In her capacity as Director of Human Embryonic Stem Cell Research at Stanford University in California, Dr Renee Reijo Pera is hoping to have viable human sperm in two years, to be followed within five years by human eggs.
The inability to conceive a baby can have many reasons which affect either the female or male or both, that are involved in creating an offspring. Where actual fertility is concerned there are stages throughout a woman and a mans life when their ability to conceive easily occurs. The younger you are when you attempt to have children, the better. With a lot of couples establishing their careers and leaving it ‘till later to start a family, there is bound to be more couples that will require investigating, which leads to fertility treatment.

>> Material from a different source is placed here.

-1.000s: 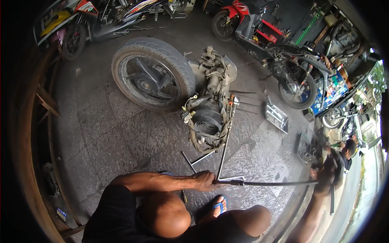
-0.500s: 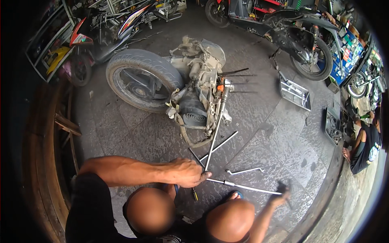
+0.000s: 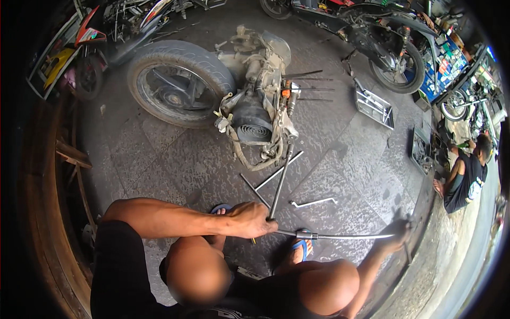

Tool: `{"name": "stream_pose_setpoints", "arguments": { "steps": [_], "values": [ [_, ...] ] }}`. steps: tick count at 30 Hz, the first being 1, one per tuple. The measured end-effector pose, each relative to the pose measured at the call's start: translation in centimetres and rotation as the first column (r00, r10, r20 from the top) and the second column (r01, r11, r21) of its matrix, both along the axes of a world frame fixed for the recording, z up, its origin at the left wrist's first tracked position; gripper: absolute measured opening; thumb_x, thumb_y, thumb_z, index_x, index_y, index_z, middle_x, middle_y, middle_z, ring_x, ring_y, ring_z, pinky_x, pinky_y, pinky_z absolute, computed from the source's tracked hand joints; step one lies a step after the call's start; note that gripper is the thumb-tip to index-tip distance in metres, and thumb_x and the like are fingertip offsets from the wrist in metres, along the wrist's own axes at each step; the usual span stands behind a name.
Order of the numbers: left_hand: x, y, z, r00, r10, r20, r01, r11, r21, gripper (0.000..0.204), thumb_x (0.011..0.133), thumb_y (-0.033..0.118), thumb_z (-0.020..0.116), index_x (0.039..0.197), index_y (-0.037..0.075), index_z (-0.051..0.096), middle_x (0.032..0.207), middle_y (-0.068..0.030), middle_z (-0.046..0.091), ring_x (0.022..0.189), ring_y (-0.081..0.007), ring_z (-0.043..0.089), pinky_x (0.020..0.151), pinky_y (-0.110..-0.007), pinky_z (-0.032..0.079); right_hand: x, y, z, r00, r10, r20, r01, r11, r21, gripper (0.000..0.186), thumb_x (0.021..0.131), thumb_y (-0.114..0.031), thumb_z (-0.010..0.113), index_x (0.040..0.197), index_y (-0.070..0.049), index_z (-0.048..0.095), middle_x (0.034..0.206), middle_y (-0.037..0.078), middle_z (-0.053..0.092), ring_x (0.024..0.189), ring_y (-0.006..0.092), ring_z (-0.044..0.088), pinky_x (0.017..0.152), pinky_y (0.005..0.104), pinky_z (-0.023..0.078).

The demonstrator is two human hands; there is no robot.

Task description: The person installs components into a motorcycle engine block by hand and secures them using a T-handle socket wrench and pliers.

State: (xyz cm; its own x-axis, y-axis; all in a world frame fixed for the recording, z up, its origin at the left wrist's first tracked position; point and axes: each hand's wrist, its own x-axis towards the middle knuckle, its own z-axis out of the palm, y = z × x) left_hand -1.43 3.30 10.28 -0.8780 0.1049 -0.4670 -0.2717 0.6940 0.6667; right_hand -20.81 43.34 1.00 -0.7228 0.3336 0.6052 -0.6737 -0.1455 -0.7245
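Floor (image 3: 159,170) of grey slabs, bearing an engine (image 3: 255,93) with wheel (image 3: 175,98); nearer the viewer, a T-bar (image 3: 279,171) and, to its right, a cranked wrench (image 3: 314,202); farther right, a tray (image 3: 374,118) and a second tray (image 3: 414,141), with a standing motorcycle (image 3: 396,58) beyond.

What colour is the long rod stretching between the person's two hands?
Silver: the long rod shows best in the head view.
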Motion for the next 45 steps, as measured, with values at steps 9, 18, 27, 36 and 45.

This research is highly controversial as it uses embryonic stem cells because they provide the best start. Stem cells are part of multicellular organisms that via mitosis can form any cell type. This makes them so versatile when used to grow cells for bone marrow, body organs, repairing nerves or actually any cell in the human body.
There has always been objections to this medical research as cells are harvested from embryos. Dr Reijo Pera obtains the stem cells from the extra eggs that are not needed after IVF treatments. IVF clinics in America make 1 to 1.5 million ova a year and of these, 500,000 are disposed of. Seemingly many are concerned over the 500 being used to enhanced medical procedures and the health of the overall population, instead of the yearly disposal of 500,000 eggs that could be used in lifesaving treatment.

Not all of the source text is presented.